#### [Task statement]
Only the lines from the top of the material through the line containing "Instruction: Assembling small" should be restated, each one exactly.

_ _ _

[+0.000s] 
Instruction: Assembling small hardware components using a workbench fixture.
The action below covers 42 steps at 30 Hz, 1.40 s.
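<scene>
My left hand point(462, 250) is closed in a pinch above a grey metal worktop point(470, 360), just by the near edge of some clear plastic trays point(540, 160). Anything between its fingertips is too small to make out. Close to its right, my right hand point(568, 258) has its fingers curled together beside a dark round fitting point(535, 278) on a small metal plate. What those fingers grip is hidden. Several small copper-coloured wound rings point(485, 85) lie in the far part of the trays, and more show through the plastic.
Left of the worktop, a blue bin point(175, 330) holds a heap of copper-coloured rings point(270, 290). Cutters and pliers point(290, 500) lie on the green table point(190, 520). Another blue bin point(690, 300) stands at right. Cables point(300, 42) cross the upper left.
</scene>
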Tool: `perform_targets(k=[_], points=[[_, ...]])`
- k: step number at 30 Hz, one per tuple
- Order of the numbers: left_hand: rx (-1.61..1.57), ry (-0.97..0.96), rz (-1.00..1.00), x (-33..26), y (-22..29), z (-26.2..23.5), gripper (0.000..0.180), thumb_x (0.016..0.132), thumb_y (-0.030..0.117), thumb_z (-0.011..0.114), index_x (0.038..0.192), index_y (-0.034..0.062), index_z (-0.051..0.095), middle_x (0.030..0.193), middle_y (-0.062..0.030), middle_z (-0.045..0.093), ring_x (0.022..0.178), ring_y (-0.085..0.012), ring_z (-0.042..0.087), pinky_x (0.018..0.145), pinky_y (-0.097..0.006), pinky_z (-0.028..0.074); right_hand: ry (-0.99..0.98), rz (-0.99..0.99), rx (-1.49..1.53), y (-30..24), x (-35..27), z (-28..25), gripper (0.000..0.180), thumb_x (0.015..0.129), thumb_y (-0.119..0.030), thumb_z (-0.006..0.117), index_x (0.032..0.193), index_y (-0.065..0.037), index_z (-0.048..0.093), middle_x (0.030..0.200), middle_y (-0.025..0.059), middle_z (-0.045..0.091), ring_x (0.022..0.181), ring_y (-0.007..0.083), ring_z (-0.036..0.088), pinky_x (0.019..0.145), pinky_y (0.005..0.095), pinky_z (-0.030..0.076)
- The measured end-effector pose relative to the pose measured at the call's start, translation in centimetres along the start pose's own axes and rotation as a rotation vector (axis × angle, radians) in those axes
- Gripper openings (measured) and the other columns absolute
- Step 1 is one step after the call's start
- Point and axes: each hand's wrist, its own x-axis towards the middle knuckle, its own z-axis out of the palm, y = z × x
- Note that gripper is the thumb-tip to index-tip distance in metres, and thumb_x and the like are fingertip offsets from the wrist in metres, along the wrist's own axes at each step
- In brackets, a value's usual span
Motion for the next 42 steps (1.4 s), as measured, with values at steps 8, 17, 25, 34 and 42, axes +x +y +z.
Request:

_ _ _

#### [Task output]
[+0.000s] 
Instruction: Assembling small hardware components using a workbench fixture.

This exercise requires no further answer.